PROBLEM TO WORK ON ▸
Where the records below reach the line containing "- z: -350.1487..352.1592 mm", start transcribing, and end with the line containing "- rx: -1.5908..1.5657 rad", exactly and with nothing else added.

RECORDS FOR THIS TASK ▸
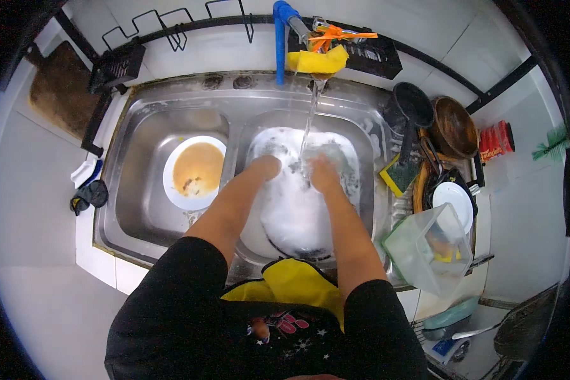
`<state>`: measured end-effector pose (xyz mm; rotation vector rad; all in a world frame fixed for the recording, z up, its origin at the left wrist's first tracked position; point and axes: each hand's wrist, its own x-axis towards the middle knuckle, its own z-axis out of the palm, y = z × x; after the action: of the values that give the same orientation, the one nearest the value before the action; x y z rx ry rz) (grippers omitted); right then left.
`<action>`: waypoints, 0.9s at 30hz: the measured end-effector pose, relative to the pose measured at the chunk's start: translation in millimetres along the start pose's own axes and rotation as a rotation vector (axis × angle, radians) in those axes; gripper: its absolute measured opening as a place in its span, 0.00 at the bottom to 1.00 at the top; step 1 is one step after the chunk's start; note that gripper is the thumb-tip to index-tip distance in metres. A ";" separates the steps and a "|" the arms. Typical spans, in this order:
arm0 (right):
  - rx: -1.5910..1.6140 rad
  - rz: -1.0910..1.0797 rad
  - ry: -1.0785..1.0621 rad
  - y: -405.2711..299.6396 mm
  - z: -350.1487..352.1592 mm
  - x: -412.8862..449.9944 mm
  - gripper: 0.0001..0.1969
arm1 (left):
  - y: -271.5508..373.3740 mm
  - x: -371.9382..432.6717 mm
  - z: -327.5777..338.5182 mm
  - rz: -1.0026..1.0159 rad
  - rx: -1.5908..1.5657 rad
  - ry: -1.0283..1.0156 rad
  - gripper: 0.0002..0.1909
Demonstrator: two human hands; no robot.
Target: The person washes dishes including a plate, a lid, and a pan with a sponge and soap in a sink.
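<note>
Both of my hands are in the right basin (249,209) of a steel double sink, amid thick white suds (297,209). My left hand (269,167) is sunk in foam to about the wrist, its fingers hidden. Blurred by motion, my right hand (323,172) is beside the stream of running water (311,114). A pale, see-through shape (338,154) lies by its fingers; I cannot tell what it is or whether it is held. Under the foam, a dark curved rim (278,244) shows near the basin's front.
A white plate (169,166) with brownish liquid sits in the left basin. The faucet (300,31) has a yellow sponge (318,61) at its spout. On the right are a scrub sponge (401,175), a wooden bowl (456,127), a black pan (412,104) and a clear plastic container (422,242).
</note>
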<state>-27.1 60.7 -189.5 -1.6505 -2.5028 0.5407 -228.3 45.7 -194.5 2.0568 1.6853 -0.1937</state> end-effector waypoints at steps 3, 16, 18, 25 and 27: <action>0.032 0.005 -0.029 -5.8 -16.0 -1.5 0.15 | -1.6 -2.3 -1.9 0.026 -0.116 0.063 0.15; -0.093 0.270 0.480 3.8 -6.8 -37.2 0.11 | 8.0 -20.3 0.8 -0.185 -0.033 0.038 0.16; -0.540 -0.072 0.432 -0.5 -1.1 -26.2 0.09 | 7.9 -22.4 3.8 -0.192 -0.035 0.035 0.15; -0.115 -0.101 -0.005 -4.7 -0.7 -11.2 0.13 | -12.2 10.4 44.7 -0.057 -0.063 0.054 0.15; -0.240 -0.004 0.208 2.8 21.7 -9.9 0.11 | -25.3 26.3 61.3 0.062 -0.094 0.140 0.15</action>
<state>-26.4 47.6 -209.6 -1.6775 -2.4932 0.0630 -235.0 45.6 -265.5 2.0916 1.6745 0.0499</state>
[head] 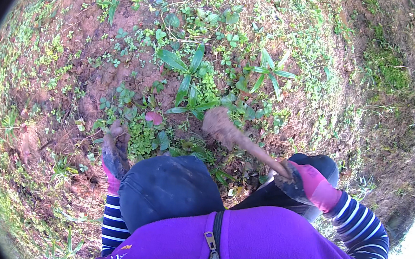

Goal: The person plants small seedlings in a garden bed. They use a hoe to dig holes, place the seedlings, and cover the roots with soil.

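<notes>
My right hand (301, 181), in a pink glove with a dark, muddy palm, is closed around the wooden handle of a hand tool (254, 149). The tool points up and to the left, and its mud-caked head (219, 125) is over low weeds; its exact kind cannot be told. My left hand (116, 153), in a matching muddy glove, is beside my left knee, near a patch of small-leaved weeds (141, 138). Whether its fingers hold anything cannot be told. A broad-leaved green plant (187, 74) grows ahead of the knees.
Reddish soil (121, 67) with scattered clover-like weeds surrounds me. Another long-leaved plant (270, 71) grows to the right of the first. A mossy patch (392, 71) lies at the upper right. My bent knees (168, 187) are close to both hands.
</notes>
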Available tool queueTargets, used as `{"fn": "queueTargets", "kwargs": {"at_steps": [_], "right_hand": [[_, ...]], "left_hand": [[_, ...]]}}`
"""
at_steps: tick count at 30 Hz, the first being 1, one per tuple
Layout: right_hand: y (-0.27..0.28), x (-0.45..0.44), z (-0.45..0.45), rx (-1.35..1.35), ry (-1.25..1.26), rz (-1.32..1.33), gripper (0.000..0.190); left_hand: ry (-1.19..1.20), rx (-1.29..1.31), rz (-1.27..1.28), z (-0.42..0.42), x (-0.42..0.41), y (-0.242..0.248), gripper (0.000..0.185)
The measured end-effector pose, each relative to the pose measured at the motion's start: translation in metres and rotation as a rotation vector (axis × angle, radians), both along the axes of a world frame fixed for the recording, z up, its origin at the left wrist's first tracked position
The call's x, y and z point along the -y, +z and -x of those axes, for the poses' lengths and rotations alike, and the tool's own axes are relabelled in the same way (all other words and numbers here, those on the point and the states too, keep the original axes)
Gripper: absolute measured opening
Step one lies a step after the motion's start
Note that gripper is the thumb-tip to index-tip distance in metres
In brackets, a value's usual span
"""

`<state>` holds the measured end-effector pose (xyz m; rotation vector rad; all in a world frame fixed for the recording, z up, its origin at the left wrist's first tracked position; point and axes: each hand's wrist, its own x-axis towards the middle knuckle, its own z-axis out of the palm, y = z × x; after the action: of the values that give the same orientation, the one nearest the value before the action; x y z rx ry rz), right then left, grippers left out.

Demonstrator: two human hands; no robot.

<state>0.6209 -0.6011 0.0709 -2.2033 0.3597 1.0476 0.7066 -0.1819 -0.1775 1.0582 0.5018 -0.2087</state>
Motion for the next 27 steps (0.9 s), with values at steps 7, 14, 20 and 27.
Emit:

ANSWER TO THIS PROBLEM ▸
  - z: -350.1487..352.1592 mm
  - x: -412.8862..449.9944 mm
  - gripper: 0.0001..0.1969
arm1 (left):
  - y: -271.5508..373.3740 mm
  - x: -371.9382..432.6717 mm
  - z: -327.5777..338.5182 mm
  - rz: -1.0026..1.0159 rad
  - rx: -1.5908..1.5657 rad

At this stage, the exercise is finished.